We open today’s post with an adendum to Will’s post on Mixed Conditioning and the reaction and comments on that on the boards.ie fitness forum. To avoid this post from descending into some strange form of internet intertextuality to get the full story, you really should read this and this and also this. For those of you with little or no patience and/or reading skills, I’ll summarise briefly the background to today’s post. One of the most common questions I’m asked (and I suppose probably every coach is asked) is how do I physically prepare fighters for competition. Now between Taekwondo, boxing, kickboxing, grappling and MMA I suppose I’ve prepared a good few people to fight. You can argue the toss as to how prepared they were skills wise but I think I’ve done quite well regarding their conditioning over the years based on the knowledge or skillset I had at the time. That’s what passes for modesty on this blog.
So in answer to the questions I recieve (on the boards.ie forums anyway, mostly by pm as I think asking someone outright is frowned upon for some reason) I posted up a link to some of Paddy’s mixed conditioning he’s done with Will in the last month or so. The reaction was quite positive but it did bring out some laughs in the gym when some people blatantly misunderstood the purpose of the session and put up their suggestions on how to “improve” it. Let me set something straight. If you don’t understand something in Informed Performance, you ask and you will get a good answer. Usually it will be long winded and after ten minutes at the whiteboard you’ll be sorry you asked, but you’ll get what you ask for. If you don’t understand something, and claim to because either your ego or your idiocy gets in the way, then you can expect to be ridiculed. There is simply nothing worse than someone with a little knowledge thinking they know more than they do. It really is a dangerous thing as the saying goes.
Anyway, reading the whole story, thread and blog together, I was reminded of a psychology article I read recently. No, seriously I was and I did. The article was Unskilled and Unaware of It: How Difficulties in Recognizing One’s Own Incompetence Lead to Inflated Self Assesments’ by J. Kruger and D. Dunning. I should point out at this stage that I don’t lie in bed at night reading psychology papers every night; just occasionally. I studied Psychology for 3 years before switching to my double major of Literature and History (Barryfact alert! I have a BA, and I think that proves I’m not a total idiot) and I do still sometimes find myself looking at articles if one is suggested to me. In this case I was reading the excellent Bad Science by Ben Goldacre in which he references Kruger and Dunning. I know you probably won’t go on a hunt to find and read that article now, so I’ll summarise it briefly and explain why I was reminded of it.

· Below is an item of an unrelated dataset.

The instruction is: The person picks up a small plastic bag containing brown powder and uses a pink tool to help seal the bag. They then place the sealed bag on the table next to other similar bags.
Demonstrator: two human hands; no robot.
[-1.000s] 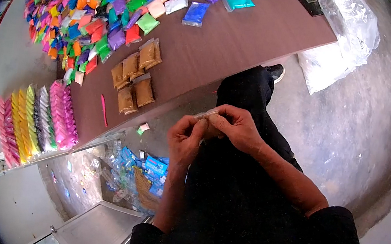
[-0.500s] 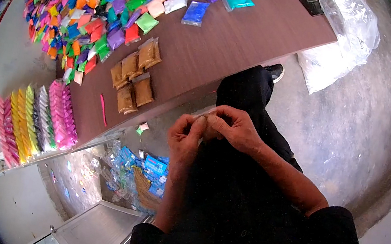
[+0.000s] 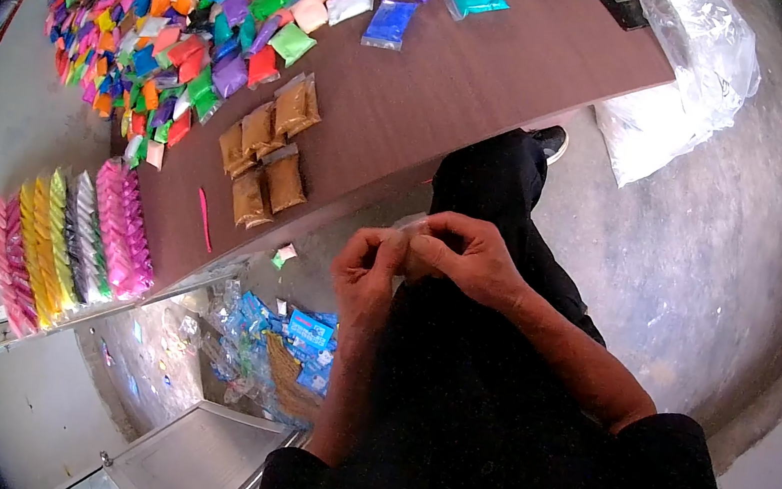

What Kruger and Dunning found was that people who are incompetent are hit with a terrible double whammy of an affliction; they are incompetent, and as a proper kick when they’re down, they are also unable to address their incompetencies due to the fact that they can’t recognise them, because, wait for it, they’re incompetent. If it wasn’t for the fact that you’ve probably met or worked with people you recognise this trait in, you’d find it hilarious. But it’s not hilarious, it’s frustrating, because we live in a world where anyone can be an authority on anything as long as they speak loudly enough, have a better internet marketing campaign than the next guy, and are just about literate enough to get their point across. It gets worse though. If you cannot recognise your incompetencies, you’re more likely to asess yourself as having greater skills than you do. Oh no.
Now at the risk of repeating myself, there’s nothing wrong with not knowing something. No one knows everything and even the most expert in any field probably has to go and refer to a book from time to time. The problem arises when people assume they know what they’re talking about when they don’t. Now I’m sure some people will read this and think “he can’t be talking about me since I’ve read every book on fitness in the universe”, but reading books does not lead to understanding. If it did, then I would be able to explain Newton and Darwin adequately to you now. I read their most famous tomes and I was absolutely clueless after each one. (LIES! I read approximately 15% of Principia before picking up a comic, I did finish Origin of the Species though, but remained more or less clueless) To paraphrase Will, if you give me a recipe you’re not getting a suflé. It takes time in trade, asking more knowledgable people questions, and more often than not, getting it wrong a whole load of times before you really understand what you’re doing.
So what, in a nutshell, am I trying to say? That people should sod off and not ask us questions? No, of course not that would be ridiculous. But in this age of too much information, at Informed Performance we’re trying to put together something that is free of bullshit, simple to understand and has no secret formula. You can accuse us of many things but hopefully bullshit isn’t one of them. We’ll take the taste test with anyone and if they know more than us, then we want them to show us what that is, not piss on them. I don’t want to sound arrogant (too late) but maybe some people would benefit by asking us questions rather than suggesting how we should improve.
Now after all that, I’ll tell you what my Nana would have said if she were writing this post.
“Don’t tell your granny how to suck eggs”
And that would have been it.
See you on the mat.
P.S. I got a Diploma in the post the other day from a course I did, and it said it was a Special Purpose Award. I laughed until I cried. Cos you see, I HAVE A SPECIAL PURPOSE!